Alcohol consumption, apart from addiction, leads to neuroinflammation, which, when long-lasting, contributes to brain damage and cognitive decline and is a common phenomenon in several neuropsychiatric disorders that co-exist with AUDs, such as depression. Certain patterns of alcohol consumption are especially harmful, such as binge heavy alcohol drinking, which is common among some alcoholics and frequently occurs among young drinkers. Binge drinking is a risk factor for developing an alcohol dependence, especially when bingeing occurs during adolescence. This frequent pattern of alcohol intake is known to cause neuroinflammation that contributes to the neurotoxic effects of the drug and it can also influence alcohol drinking and behavioural patterns (reviewed in Montesinos et al., 2016). However, prevention of neuroinflammation is a largely overlooked aspect in the search for new pharmacotherapies for AUDs. In this perspective, it is argued that alcohol-induced neuroinflammation is an important process to take into account in the development of medication for AUDs and provide preclinical scientific evidence for a drug candidate that ameliorates both alcohol-induced neuroinflammation and several aspects of AUDs.

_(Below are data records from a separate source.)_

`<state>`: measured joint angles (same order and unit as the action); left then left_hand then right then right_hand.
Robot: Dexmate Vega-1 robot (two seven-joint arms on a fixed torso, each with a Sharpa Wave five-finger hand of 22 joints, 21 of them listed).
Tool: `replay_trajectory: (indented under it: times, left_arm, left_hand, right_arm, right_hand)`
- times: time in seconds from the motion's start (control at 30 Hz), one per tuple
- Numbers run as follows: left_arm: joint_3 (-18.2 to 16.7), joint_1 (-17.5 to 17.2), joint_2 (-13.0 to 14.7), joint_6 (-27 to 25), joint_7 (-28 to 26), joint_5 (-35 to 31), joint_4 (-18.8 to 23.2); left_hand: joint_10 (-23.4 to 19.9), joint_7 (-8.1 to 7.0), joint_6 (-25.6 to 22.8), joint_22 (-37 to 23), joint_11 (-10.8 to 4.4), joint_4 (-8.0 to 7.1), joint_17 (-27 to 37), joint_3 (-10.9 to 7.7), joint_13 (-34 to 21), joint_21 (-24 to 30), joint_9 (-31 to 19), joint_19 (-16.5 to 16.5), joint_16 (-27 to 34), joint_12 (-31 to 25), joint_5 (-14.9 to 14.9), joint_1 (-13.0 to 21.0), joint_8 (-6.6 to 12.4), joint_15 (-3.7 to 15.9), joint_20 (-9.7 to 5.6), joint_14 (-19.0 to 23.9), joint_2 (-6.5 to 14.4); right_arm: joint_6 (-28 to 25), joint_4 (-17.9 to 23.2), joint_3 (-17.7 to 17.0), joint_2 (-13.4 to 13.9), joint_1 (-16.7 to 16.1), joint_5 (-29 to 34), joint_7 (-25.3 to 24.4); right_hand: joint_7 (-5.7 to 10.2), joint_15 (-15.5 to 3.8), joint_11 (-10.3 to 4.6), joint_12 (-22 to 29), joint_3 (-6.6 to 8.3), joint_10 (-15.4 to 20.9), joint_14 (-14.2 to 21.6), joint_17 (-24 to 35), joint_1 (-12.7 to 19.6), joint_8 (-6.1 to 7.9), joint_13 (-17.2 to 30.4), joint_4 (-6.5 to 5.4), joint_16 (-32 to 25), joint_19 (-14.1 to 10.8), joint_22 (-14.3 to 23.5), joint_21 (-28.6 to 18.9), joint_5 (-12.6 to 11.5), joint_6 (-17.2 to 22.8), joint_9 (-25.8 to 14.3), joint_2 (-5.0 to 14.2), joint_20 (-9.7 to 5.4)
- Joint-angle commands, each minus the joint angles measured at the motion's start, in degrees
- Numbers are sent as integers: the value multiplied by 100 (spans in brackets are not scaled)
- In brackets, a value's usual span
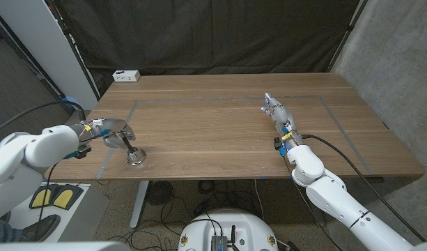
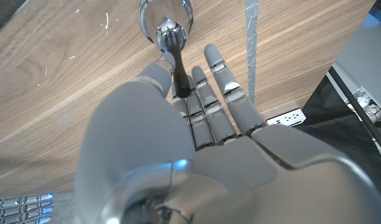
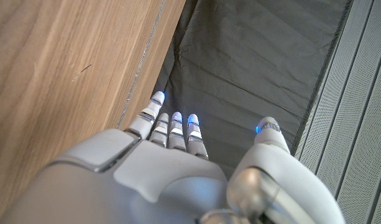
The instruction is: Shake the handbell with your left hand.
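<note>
The handbell [image 1: 134, 157] has a silver cup and a black handle, and its cup rests on the table near the front left corner. The handle leans up into my left hand [image 1: 109, 130]. In the left wrist view the black handle [image 2: 178, 65] runs between the thumb and the stretched-out fingers [image 2: 215, 93], pinched there, with the silver cup [image 2: 166, 18] just beyond the fingertips. My right hand [image 1: 278, 116] stands on its edge on the table's right half, fingers straight and apart, holding nothing.
A white power strip [image 1: 126, 75] lies at the table's far left corner. Grey tape lines [image 1: 199, 101] mark a rectangle on the wooden top. The front edge of the table [image 1: 199, 178] runs close to the bell. A dark curtain hangs behind.
</note>
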<state>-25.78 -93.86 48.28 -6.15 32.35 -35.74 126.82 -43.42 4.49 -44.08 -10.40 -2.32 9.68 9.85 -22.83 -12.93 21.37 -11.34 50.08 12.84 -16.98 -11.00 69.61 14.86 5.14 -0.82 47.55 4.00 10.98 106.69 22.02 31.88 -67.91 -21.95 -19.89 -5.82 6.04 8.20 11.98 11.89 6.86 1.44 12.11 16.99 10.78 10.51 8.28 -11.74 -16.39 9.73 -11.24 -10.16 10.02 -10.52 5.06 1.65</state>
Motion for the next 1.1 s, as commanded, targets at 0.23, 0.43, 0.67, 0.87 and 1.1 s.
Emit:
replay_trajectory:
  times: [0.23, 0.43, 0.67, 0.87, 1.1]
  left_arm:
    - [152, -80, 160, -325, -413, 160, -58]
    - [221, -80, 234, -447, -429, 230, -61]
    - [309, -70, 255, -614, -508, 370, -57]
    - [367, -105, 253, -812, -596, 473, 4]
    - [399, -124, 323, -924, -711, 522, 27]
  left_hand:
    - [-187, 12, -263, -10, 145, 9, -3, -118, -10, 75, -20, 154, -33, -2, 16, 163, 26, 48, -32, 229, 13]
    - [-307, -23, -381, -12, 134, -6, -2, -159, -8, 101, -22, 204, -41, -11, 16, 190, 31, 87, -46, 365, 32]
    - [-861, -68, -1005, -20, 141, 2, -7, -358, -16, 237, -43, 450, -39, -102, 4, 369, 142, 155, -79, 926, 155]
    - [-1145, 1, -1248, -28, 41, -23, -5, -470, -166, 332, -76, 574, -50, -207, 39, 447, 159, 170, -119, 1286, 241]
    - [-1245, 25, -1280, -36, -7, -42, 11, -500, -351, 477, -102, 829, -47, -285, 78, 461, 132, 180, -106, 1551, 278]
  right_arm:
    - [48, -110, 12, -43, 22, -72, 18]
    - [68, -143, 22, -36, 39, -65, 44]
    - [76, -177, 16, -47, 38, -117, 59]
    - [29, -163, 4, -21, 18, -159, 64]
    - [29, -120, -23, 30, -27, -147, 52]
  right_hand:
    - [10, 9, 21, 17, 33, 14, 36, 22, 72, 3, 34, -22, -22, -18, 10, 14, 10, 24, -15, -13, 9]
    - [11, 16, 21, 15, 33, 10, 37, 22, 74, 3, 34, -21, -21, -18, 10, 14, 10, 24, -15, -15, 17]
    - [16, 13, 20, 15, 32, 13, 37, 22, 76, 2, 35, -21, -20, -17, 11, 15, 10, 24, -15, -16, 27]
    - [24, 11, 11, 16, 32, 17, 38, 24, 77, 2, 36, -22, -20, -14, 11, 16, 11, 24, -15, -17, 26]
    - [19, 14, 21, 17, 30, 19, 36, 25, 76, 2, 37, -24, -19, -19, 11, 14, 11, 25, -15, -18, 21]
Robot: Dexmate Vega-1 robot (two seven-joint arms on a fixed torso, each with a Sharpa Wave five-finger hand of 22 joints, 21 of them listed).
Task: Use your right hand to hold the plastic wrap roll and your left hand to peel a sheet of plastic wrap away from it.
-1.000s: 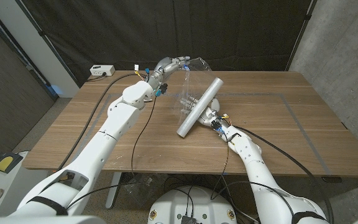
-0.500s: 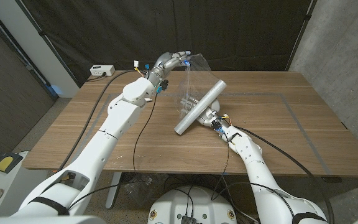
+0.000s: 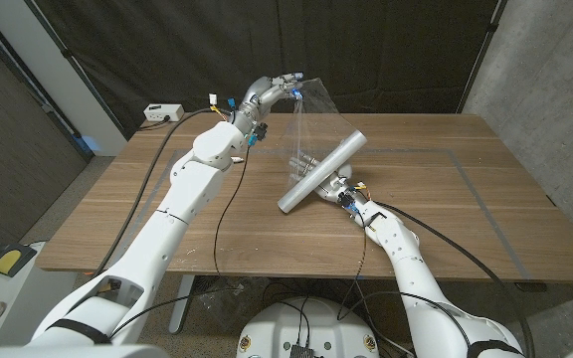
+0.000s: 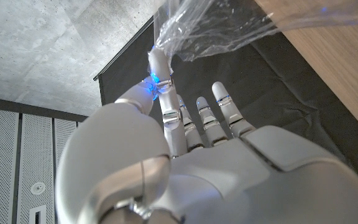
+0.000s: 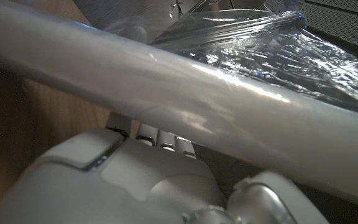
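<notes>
- I have the right hand [image 3: 343, 191] wrapped around the plastic wrap roll [image 3: 320, 173] near its middle; in the right wrist view its fingers [image 5: 156, 135] curl up behind the roll [image 5: 185, 87] and hold it.
- The roll sits above the middle of the wooden table [image 3: 446, 209], tilted, with its near end low toward me and its far end raised toward the back right.
- My left hand [image 3: 279, 89] is lifted high over the table's far edge, up in front of the black curtain [image 3: 386, 50].
- In the left wrist view the thumb and one finger [image 4: 160, 74] pinch a bunched corner of the sheet of plastic wrap [image 4: 210, 25]; the other fingers stand straight and apart, touching nothing.
- The sheet [image 3: 301, 134] hangs as a clear, crinkled film from that pinch down to the roll, stretched between the two hands.
- A white power strip [image 3: 163, 112] lies at the table's far left corner, well apart from both hands.
</notes>
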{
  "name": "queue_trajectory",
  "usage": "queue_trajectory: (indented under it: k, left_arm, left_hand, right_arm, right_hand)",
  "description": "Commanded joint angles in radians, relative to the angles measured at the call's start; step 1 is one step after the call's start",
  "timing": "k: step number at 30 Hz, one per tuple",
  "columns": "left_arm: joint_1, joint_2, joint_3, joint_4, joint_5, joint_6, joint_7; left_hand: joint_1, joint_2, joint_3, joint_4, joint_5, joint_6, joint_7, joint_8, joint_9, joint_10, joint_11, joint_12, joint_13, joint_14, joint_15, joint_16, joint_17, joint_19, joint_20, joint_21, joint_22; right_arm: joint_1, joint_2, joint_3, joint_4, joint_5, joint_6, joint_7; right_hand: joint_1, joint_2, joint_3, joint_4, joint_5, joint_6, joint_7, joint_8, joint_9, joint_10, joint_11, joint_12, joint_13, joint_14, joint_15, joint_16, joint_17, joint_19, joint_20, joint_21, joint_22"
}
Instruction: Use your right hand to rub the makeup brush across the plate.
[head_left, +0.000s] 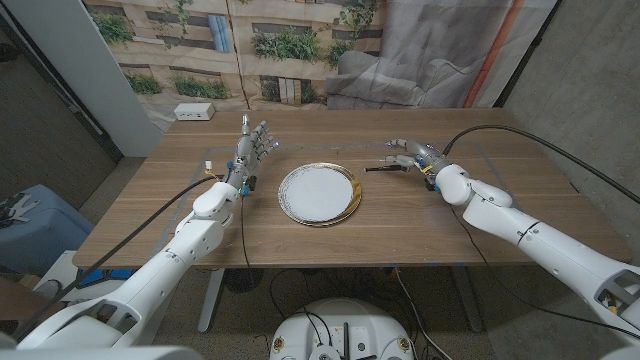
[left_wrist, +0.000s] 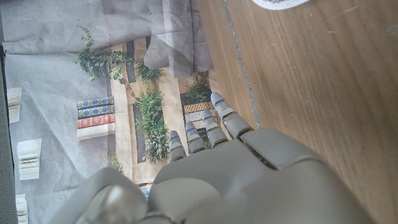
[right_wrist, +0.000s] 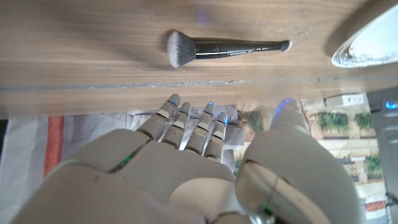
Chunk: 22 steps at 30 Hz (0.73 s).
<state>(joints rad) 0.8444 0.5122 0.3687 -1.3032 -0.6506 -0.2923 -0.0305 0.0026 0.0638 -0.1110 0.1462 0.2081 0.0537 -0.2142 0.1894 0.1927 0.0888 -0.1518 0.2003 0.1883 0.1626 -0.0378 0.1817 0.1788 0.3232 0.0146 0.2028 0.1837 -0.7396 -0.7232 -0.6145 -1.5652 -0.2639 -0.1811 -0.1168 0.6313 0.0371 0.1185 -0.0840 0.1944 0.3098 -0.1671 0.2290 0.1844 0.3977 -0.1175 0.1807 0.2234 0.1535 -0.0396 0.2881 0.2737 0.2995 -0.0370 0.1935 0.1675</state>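
A white plate (head_left: 319, 193) with a gold rim sits in the middle of the wooden table. A black makeup brush (head_left: 384, 167) lies on the table to the plate's right; the right wrist view shows the brush (right_wrist: 217, 48) with its grey bristle head and the plate's edge (right_wrist: 367, 46). My right hand (head_left: 412, 156) hovers just beside the brush, fingers apart, holding nothing. My left hand (head_left: 251, 148) stands to the left of the plate with fingers spread upward and empty. The left wrist view shows the left hand's fingers (left_wrist: 214, 127) extended and a sliver of plate (left_wrist: 280, 4).
A small white box (head_left: 194, 112) sits at the table's far left corner. A grey cloth and a printed backdrop (head_left: 300, 40) hang behind the table. Black cables (head_left: 520, 135) run along both arms. A blue bin (head_left: 35, 230) stands left of the table.
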Motion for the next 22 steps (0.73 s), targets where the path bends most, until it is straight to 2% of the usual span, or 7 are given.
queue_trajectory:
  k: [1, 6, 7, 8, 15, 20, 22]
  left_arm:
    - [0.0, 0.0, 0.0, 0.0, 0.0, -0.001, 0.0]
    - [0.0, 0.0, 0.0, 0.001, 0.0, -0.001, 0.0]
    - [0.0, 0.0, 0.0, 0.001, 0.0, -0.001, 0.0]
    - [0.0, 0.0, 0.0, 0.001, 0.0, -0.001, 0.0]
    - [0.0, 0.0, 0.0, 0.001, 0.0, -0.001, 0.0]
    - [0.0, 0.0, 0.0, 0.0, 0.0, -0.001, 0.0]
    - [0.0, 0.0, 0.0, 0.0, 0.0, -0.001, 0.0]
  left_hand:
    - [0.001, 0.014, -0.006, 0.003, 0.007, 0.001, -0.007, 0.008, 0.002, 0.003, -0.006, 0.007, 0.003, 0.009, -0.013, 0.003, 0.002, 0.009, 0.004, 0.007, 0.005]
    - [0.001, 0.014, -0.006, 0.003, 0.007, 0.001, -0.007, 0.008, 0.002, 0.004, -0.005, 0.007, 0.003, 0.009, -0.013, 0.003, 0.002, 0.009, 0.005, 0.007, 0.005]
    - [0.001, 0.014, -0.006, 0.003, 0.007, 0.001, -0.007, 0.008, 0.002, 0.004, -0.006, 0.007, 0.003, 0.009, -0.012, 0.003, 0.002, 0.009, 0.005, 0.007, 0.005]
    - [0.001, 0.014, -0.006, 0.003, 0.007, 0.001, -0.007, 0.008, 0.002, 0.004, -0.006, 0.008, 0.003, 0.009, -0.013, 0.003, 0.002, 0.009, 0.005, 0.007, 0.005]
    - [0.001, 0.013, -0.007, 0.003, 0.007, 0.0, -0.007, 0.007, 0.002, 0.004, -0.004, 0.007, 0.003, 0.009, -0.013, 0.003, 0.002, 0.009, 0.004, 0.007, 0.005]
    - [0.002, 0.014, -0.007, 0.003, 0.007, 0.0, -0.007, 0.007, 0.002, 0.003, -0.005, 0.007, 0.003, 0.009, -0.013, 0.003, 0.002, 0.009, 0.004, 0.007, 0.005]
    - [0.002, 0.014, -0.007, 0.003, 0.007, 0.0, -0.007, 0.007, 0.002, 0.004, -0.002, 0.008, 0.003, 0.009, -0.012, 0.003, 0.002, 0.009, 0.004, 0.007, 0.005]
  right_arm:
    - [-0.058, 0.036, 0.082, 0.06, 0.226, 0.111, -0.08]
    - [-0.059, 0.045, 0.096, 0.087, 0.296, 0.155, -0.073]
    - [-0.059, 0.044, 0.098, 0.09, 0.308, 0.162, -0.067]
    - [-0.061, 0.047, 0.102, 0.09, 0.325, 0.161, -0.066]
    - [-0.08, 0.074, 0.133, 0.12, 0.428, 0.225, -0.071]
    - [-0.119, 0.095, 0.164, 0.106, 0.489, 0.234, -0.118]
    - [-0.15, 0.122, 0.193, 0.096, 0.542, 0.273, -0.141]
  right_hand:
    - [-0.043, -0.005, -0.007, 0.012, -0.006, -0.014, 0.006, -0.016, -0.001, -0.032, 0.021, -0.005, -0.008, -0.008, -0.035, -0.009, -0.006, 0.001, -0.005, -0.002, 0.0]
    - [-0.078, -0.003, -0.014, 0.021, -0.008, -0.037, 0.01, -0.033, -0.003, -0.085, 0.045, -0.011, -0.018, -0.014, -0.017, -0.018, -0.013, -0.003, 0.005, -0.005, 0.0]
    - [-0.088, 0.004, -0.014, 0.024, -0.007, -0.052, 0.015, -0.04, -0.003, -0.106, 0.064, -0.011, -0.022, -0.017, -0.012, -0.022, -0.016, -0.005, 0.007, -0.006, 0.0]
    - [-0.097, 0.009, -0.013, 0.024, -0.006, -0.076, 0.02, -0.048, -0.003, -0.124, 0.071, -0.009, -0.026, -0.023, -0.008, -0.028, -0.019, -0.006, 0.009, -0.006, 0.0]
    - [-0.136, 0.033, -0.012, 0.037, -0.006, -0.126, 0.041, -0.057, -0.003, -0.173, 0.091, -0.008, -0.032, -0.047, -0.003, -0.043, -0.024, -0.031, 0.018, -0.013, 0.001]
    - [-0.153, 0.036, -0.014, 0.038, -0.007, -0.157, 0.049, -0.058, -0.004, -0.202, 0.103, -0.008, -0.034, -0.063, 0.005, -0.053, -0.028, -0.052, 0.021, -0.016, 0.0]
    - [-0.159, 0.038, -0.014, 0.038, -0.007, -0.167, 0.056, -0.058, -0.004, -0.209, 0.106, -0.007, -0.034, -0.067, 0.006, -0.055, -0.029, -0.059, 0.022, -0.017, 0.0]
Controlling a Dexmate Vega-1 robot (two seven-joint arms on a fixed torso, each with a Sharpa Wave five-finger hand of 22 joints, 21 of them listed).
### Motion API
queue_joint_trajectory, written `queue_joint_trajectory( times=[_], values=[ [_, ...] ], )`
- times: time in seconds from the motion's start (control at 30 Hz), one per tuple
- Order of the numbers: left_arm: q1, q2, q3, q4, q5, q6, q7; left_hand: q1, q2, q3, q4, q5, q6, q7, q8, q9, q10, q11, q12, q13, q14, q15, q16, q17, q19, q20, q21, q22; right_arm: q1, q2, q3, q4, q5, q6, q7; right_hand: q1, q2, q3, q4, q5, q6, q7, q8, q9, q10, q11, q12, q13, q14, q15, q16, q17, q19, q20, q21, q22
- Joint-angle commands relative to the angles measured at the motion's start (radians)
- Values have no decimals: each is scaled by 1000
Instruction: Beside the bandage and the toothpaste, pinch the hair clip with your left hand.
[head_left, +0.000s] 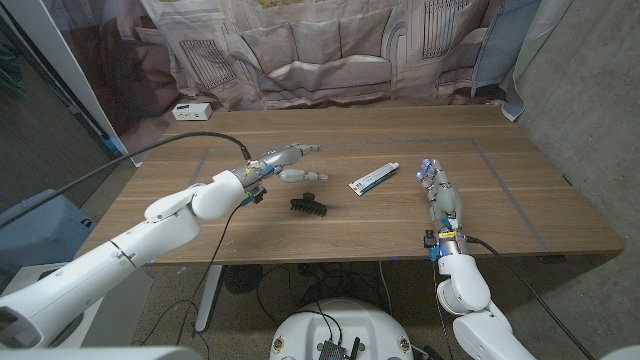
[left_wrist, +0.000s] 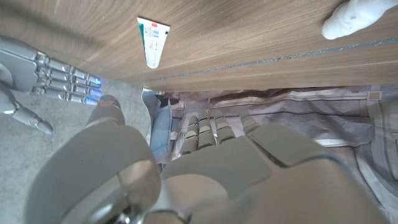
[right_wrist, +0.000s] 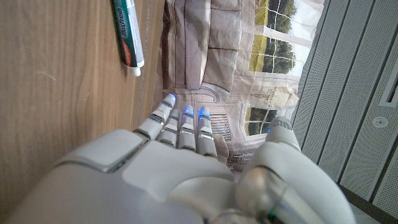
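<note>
One hair clip, black, mid worktop; one toothpaste tube just to its right, one pale bandage roll just behind it. Left hand hovers behind the bandage w/ fingers stretched out, slightly apart, holding nothing. Right hand rests on the worktop well right of the tube, fingers straight & close together, empty.

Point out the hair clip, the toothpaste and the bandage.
hair clip (head_left: 310, 206): head view, middle of its black body.
toothpaste (head_left: 374, 178): head view, middle of the tube.
bandage (head_left: 297, 176): head view, middle of the pale roll.
</note>
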Motion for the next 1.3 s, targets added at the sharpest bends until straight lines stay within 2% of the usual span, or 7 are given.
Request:
queue_joint_trajectory(
  times=[0.03,0.17,0.33,0.6,0.87,1.03,1.3],
  values=[
    [70,-43,-64,19,-114,-41,95,-7,5,7,2,-2,14,-2,11,3,5,1,8,-1,0,-7,4,3,6,6,5,4,17,-9,-5,4,-11,31,39,8,-3,4,0,0,6,3,5,4,2,2,8,2,8,-2,5,2,13,1,7,3],
    [77,-49,-72,9,-124,-37,111,-8,6,8,2,-2,16,-2,12,3,8,3,9,-4,0,-8,4,3,9,5,5,4,20,-29,3,1,-5,28,57,7,-4,2,1,0,23,19,9,4,21,20,12,1,26,10,10,2,30,5,9,3],
    [96,-60,-88,8,-162,-44,132,-10,6,7,2,-3,17,-3,13,2,10,1,10,-6,3,-9,6,3,11,3,6,3,30,-45,7,5,47,26,96,4,-6,1,2,0,25,28,9,4,23,22,11,1,30,12,10,3,36,5,9,2],
    [126,-98,-118,50,-349,-122,105,-23,5,3,3,-5,36,-2,19,2,16,16,14,-17,33,5,16,3,31,-14,11,3,60,-42,2,32,105,56,153,0,-9,-2,4,1,43,21,13,4,39,25,14,1,50,13,14,3,58,15,12,2],
    [176,-104,-167,29,-425,-123,135,-32,8,3,4,-6,49,18,21,1,19,32,15,-28,34,10,13,3,44,-55,12,2,102,-74,-2,32,140,4,195,-1,-10,-3,5,1,42,20,10,4,38,20,11,1,42,12,9,3,47,15,4,3],
    [191,-117,-189,23,-471,-124,147,-36,9,2,4,-6,56,33,23,1,24,36,17,-32,37,13,13,3,50,-58,13,2,127,-87,-2,37,168,-21,219,-7,-9,-5,9,1,28,21,3,4,23,24,3,1,24,12,1,5,30,11,-5,3],
    [225,-141,-218,28,-495,-169,181,-41,12,2,3,-7,71,31,25,1,35,38,21,-41,45,14,14,3,78,-73,21,1,159,-109,-10,64,238,-39,299,-9,-7,-5,10,1,9,23,-5,4,5,17,-5,1,19,11,-2,5,30,9,-6,3]
  ],
)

Oleoylethanolamide (OEA) as a candidate for treating alcohol-induced neuroinflammation/neurotoxicity and AUDs:During the last decades, emerging investigations have focused on the role of lipid transmitters, instead of traditional neurotransmitters, as targets for many neuropsychiatric disorders. Lipid transmitters are small molecules that are primarily generated enzymatically by the cleavage of phospholipids,which are structural components of the cell membrane. Among lipid transmitters, acylethanolamides such as OEA and palmitoylethanolamide have been shown to be upregulated in several brain disorders and to exert neuroprotective properties though the modulation of oxidative stress, neuroinflammation, glial cell proliferation or neurotransmission. The disorders in which these acylethanolamides participate include stroke, multiple sclerosis, Parkinson’s disease, traumatic brain injury, Hungtington’s disease, post-traumatic stress disorder, depression or substance use disorders, among others.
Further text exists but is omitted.